> _REQUIRED ACTION_
How many lines in the material below contain the word "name"? Answer with the number alone.

> _EXERCISE INPUT_
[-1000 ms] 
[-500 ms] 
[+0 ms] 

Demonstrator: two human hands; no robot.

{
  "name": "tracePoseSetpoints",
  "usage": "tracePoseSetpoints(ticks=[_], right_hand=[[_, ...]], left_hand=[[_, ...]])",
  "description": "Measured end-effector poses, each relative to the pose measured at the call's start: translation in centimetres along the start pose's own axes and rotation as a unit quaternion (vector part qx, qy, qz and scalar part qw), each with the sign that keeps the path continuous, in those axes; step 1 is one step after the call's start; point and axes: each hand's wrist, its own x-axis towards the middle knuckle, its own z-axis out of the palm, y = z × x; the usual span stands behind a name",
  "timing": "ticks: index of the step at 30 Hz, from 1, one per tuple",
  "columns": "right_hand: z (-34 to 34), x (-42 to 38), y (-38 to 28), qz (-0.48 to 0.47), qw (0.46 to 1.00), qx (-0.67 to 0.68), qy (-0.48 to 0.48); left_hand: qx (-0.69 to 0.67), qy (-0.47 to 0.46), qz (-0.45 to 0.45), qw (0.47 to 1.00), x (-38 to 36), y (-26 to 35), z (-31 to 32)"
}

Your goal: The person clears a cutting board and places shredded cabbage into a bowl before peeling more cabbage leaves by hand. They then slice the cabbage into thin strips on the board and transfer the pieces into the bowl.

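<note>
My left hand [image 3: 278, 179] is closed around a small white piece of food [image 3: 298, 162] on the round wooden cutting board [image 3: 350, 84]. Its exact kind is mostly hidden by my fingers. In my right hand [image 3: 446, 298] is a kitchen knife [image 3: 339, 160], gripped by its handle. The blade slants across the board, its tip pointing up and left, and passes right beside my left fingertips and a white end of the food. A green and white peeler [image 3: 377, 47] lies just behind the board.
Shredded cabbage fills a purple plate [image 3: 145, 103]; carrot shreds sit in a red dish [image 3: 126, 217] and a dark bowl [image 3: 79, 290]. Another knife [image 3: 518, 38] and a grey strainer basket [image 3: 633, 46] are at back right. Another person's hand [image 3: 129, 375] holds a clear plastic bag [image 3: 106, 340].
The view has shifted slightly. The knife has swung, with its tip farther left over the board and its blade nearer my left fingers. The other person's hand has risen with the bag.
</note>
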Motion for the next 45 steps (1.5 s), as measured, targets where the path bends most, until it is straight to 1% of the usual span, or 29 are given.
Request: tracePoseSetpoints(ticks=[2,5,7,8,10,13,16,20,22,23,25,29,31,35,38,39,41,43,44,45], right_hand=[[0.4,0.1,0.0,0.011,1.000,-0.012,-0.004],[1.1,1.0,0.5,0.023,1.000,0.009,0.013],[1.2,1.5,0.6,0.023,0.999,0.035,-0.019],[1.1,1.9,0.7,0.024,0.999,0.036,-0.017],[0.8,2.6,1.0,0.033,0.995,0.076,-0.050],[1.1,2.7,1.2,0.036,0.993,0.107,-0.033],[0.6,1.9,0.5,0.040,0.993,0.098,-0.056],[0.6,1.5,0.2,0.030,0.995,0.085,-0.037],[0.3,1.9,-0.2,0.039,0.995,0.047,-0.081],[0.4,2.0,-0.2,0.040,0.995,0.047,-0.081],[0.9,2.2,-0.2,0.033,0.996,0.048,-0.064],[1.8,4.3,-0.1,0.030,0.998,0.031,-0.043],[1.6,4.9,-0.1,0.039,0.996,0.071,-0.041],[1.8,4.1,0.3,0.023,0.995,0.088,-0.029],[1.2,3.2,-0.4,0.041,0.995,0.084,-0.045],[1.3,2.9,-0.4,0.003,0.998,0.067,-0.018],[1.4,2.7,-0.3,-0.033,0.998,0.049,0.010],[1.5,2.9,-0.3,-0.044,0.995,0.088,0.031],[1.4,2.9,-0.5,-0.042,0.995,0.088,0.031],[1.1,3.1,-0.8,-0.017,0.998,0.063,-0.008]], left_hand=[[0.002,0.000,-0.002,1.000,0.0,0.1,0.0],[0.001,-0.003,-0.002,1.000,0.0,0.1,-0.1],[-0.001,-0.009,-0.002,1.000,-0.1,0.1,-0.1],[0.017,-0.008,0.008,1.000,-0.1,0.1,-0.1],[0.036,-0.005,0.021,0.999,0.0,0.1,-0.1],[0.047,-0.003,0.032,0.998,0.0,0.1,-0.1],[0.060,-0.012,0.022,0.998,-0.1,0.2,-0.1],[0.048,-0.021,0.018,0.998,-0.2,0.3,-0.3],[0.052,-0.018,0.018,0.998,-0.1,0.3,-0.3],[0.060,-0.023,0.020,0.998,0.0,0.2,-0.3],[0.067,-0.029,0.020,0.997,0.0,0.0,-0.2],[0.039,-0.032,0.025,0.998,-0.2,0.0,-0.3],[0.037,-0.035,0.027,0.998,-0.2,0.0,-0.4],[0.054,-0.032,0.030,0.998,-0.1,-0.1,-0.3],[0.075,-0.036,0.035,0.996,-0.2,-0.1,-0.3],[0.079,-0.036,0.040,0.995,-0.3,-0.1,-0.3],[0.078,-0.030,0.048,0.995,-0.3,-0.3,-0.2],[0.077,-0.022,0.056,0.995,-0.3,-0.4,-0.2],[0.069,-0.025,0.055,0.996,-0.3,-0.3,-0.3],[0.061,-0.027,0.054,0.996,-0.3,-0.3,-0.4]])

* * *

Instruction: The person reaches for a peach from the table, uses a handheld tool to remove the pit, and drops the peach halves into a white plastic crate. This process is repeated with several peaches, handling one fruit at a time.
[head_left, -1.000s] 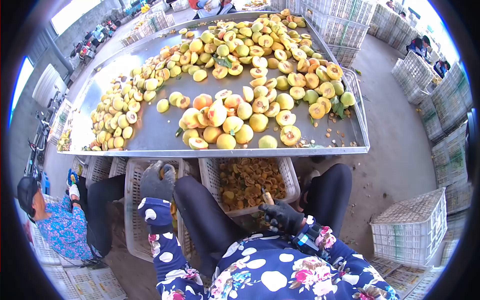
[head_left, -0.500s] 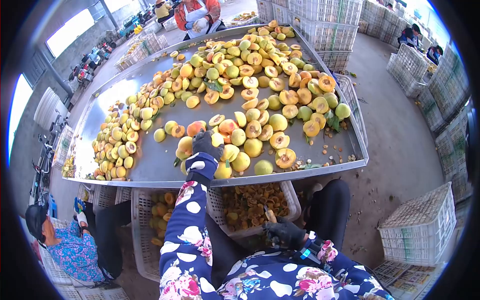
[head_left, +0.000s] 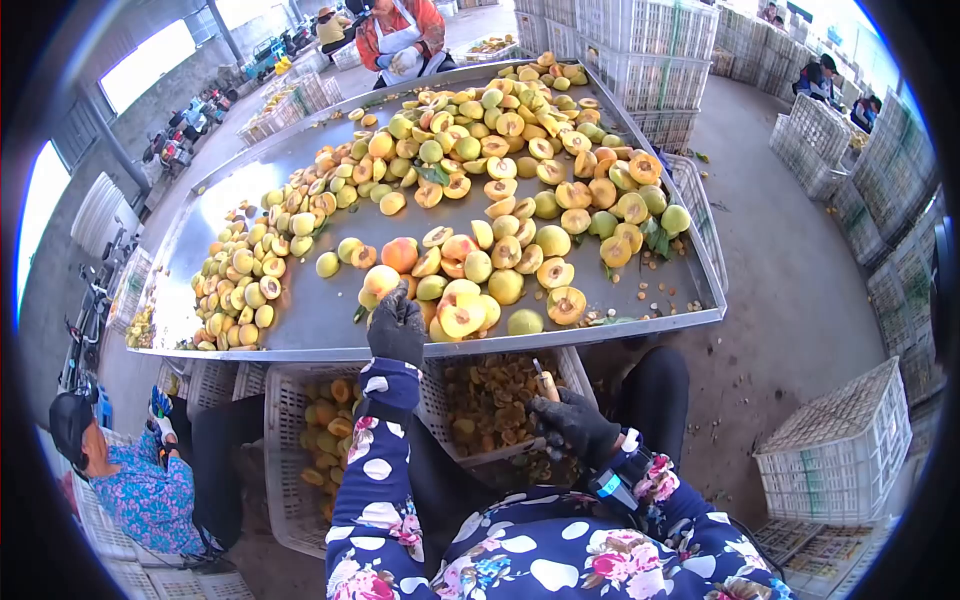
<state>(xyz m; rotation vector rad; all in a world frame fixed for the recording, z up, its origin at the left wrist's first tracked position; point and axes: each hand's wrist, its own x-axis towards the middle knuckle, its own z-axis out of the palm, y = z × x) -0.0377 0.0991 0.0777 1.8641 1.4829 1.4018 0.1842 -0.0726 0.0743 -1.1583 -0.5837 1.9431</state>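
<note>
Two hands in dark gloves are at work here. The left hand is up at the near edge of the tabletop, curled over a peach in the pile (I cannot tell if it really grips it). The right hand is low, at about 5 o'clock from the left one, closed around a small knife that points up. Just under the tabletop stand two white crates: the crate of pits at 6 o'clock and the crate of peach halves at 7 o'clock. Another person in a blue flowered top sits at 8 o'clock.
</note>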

> _RESPONSE TO THIS EXERCISE_
2